● **What to do**
Search the material for the string "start" and copy each line where it occurs.

● **Provided data**
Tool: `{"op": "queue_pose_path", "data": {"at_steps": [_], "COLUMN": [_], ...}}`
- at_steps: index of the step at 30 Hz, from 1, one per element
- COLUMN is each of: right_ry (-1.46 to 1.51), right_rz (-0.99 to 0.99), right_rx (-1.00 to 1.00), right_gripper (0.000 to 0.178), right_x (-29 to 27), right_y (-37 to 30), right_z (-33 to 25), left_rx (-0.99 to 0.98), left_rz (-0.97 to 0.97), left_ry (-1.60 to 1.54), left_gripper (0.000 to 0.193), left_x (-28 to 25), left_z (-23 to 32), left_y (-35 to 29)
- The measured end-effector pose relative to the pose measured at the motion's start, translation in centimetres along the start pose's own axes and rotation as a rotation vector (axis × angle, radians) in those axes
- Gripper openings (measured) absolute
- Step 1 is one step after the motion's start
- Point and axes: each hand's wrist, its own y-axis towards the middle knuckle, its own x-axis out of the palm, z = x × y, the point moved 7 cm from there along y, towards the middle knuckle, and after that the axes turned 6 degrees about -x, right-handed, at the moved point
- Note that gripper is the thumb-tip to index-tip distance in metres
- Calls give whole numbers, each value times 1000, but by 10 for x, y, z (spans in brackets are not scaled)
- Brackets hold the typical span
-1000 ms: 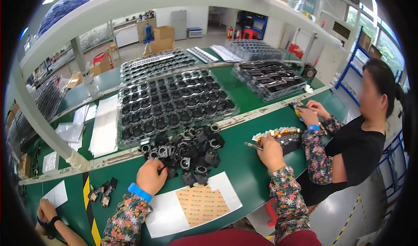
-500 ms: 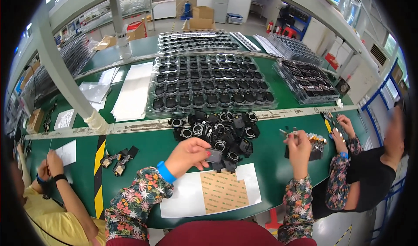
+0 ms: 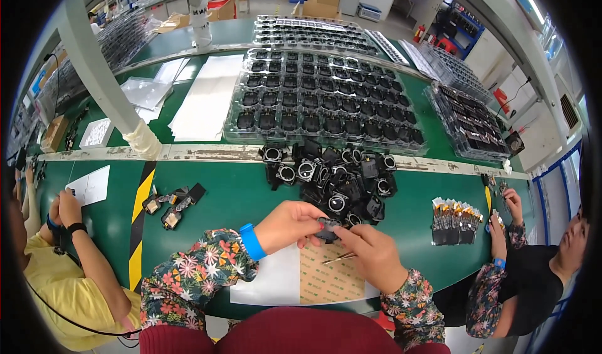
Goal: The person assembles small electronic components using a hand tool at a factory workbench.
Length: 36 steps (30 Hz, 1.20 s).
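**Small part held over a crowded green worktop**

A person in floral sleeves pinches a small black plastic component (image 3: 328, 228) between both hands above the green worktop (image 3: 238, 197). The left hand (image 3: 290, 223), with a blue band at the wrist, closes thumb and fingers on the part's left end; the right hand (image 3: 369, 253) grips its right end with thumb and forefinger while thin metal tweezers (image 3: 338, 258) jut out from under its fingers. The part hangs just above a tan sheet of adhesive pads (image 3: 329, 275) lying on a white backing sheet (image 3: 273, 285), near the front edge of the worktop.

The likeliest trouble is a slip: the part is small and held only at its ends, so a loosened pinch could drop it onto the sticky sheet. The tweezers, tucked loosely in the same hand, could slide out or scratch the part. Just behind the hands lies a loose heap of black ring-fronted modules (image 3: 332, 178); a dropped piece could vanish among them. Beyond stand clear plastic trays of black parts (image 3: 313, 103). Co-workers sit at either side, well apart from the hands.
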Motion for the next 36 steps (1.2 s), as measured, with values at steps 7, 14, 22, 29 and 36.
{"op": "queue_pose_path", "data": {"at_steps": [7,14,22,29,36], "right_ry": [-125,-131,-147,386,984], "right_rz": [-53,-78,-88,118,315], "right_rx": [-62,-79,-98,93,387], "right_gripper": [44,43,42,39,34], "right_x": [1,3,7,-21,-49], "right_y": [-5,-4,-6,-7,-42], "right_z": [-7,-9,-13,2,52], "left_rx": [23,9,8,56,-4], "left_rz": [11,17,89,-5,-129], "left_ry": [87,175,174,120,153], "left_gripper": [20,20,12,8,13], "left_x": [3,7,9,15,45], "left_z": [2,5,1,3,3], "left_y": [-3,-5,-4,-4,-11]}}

● **Result**
- The measured end-effector pose relative to the pose measured at the motion's start, translation in centimetres along the start pose's own axes and rotation as a rotation vector (axis × angle, radians) in those axes
- Step 1 is one step after the motion's start

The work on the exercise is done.